The long battle over the medical loss ratio–a term describing the portion of premium dollars actually spent on medical care–will never make good cocktail party conversation. But it is summed up with clarity in the New England Journal of Medicine by Prof. Tim Jost, who spent most of a recent sabbatical as a consumer advocate at the National Association of Insurance Commissioners.

Of course it's a medical journal, so his rhetoric is cool and dry–even when describing insurers' outright victory in getting to deduct all federal taxes (which makes it appear that they're spending more on medical care). As Jost notes, it's likely that most insurance companies won't have to lift a finger to comply with the weakened rules, which also count "health quality" activities–likely including those "Let GlobalMega Insurance Show You How to Live Right" messages–as medical care.

Even the most egregiously wasteful, restrictive and inefficient health plans can seek blandly named "waivers" to keep doing what they do so badly.
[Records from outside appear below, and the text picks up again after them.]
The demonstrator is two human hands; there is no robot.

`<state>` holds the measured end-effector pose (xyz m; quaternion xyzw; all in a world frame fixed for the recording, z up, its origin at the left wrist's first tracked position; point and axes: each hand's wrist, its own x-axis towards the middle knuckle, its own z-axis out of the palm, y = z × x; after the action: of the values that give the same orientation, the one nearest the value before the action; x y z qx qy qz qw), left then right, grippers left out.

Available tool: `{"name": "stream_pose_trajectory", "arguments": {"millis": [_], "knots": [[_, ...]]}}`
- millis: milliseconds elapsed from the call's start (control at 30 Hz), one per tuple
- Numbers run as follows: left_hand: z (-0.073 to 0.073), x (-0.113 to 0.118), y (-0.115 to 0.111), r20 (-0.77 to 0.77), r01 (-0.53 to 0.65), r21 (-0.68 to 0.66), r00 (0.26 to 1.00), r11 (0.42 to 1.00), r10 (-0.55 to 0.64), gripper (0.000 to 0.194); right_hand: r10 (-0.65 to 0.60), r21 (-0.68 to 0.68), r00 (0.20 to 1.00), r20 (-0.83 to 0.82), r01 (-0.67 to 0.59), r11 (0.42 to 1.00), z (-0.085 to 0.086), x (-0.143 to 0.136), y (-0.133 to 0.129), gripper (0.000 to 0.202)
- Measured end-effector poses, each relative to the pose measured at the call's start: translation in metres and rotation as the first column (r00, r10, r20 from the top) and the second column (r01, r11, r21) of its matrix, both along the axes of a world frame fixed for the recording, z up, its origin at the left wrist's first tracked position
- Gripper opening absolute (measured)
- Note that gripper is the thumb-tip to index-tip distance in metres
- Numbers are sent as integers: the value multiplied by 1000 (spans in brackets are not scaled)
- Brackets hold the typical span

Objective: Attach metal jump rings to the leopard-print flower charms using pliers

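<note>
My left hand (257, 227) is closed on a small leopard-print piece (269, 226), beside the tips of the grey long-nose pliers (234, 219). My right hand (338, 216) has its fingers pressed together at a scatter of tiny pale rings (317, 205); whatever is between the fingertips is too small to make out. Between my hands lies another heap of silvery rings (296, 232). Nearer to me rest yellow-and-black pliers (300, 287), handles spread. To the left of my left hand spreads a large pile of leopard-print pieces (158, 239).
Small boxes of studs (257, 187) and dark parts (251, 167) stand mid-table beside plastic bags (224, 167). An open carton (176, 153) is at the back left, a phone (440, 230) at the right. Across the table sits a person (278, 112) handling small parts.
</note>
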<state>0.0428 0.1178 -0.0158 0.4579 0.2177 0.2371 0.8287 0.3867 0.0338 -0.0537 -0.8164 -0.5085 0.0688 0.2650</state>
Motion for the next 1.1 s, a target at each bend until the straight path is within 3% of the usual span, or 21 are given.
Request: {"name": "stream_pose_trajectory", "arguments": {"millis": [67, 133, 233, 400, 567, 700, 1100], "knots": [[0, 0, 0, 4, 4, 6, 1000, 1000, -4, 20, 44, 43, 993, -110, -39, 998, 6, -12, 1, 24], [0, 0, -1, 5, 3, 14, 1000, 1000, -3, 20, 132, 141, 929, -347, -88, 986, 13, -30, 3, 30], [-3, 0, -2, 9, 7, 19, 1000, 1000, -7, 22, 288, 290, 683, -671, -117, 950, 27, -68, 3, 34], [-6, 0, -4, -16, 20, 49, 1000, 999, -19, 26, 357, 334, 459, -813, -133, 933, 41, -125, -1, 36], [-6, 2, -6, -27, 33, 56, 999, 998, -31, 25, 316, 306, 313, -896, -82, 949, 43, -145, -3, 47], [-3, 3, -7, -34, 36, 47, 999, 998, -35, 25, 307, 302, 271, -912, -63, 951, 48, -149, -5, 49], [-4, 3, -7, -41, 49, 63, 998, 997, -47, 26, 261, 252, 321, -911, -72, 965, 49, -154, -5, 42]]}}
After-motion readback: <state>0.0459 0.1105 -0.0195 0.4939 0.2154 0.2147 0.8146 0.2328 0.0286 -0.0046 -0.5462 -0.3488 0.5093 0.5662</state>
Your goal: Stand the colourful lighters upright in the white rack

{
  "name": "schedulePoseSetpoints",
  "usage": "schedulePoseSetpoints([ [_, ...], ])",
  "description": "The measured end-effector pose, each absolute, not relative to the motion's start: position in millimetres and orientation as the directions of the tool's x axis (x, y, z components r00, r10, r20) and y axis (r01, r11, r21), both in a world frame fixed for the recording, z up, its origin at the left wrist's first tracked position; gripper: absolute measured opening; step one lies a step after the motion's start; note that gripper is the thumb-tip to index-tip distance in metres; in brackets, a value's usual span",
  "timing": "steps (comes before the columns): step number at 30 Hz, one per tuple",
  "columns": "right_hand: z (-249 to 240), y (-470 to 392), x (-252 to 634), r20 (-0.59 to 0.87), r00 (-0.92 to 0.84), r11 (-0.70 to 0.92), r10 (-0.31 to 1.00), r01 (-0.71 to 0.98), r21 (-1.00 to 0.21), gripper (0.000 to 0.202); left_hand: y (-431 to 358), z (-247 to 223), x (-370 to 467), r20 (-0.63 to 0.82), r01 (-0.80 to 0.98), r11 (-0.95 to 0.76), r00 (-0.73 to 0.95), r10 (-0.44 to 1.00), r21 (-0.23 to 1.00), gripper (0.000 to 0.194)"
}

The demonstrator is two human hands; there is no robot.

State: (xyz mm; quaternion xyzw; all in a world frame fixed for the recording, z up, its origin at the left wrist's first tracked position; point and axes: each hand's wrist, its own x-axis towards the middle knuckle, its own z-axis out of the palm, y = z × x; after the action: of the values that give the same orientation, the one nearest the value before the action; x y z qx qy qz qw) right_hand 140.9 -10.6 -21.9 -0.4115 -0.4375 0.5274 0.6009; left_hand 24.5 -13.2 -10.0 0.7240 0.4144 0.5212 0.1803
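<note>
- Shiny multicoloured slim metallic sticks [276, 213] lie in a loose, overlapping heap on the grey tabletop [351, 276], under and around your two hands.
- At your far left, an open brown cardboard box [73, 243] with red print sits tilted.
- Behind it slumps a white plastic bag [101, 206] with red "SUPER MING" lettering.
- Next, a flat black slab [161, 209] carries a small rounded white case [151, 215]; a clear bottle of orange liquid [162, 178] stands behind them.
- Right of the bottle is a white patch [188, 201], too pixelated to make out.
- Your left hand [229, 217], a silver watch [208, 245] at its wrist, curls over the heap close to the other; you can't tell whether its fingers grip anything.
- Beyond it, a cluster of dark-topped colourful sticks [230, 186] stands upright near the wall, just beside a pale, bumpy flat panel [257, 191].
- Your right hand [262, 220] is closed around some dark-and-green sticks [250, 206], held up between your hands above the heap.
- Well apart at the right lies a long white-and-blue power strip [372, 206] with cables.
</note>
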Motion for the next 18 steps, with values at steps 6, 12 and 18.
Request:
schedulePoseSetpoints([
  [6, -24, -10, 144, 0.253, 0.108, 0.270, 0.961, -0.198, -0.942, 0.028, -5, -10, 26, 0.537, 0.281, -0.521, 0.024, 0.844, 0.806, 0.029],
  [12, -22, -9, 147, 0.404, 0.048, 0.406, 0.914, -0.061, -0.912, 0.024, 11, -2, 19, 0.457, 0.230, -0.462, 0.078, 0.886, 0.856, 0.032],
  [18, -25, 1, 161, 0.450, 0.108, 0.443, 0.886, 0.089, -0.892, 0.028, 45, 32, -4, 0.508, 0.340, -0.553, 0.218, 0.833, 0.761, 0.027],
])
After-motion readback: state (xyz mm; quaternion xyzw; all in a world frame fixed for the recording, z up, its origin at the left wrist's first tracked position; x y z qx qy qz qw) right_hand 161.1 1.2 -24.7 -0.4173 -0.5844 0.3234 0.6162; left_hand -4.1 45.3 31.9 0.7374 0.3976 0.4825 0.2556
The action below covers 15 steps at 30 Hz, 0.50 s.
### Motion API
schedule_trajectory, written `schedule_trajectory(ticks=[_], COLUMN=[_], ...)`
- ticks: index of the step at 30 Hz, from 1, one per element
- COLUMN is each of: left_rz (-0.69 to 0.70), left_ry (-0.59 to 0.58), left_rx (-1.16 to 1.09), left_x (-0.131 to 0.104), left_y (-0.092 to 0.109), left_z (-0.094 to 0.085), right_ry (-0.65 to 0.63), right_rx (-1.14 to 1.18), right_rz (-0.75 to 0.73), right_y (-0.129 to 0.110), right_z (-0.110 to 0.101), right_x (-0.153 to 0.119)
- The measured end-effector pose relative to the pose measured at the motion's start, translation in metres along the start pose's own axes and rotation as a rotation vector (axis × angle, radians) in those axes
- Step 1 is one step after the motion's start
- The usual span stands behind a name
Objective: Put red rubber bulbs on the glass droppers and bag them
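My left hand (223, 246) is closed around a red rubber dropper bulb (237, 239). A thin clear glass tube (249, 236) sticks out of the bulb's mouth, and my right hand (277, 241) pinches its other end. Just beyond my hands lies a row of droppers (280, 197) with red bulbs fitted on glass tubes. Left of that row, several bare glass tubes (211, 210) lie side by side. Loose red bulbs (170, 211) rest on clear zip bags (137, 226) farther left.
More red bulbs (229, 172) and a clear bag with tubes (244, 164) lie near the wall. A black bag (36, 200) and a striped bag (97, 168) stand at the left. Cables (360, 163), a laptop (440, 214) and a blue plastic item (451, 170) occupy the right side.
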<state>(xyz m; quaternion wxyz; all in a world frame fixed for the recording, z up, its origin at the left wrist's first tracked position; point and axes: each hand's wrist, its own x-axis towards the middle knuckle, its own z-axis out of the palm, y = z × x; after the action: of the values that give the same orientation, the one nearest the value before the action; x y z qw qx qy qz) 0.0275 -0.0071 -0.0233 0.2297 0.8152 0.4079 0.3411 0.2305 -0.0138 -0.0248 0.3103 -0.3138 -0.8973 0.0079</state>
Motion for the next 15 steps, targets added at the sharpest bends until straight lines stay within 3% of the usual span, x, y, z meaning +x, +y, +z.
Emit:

The insurers' complaints about the watered-down regulations smack of the rabbit complaining about the briar patch.

The same protracted fights will go on, nationally and in the states, over the Health Exchanges, which are meant to make it easier in 2014 for consumers to compare and buy health insurance at a guaranteed quality level in each state. But what really frightens the for-profit health insurance industry is that the exchanges–and the advent of mandatory health insurance–could also be a vehicle for a new kind of competition–the public health insurance option the lobbyists killed last year in Congress.

If health insurance companies keep it up with the double-digit rate increases, especially in states like California whose captive legislators refuse to allow rate regulation, the public desire for anything-but-Blue-Cross may become a powerful force against the insurance lobby. State legislators who have been content to take the insurance industry's money and offer only excuses to voters should start looking over their shoulders.

The battle over health reform regulations will continue. But the regulatory fights are rear-guard actions. If the opportunity for a leapfrog to the public option seems ripe, the for-profit insurance industry won't be able to kill it everywhere and forever.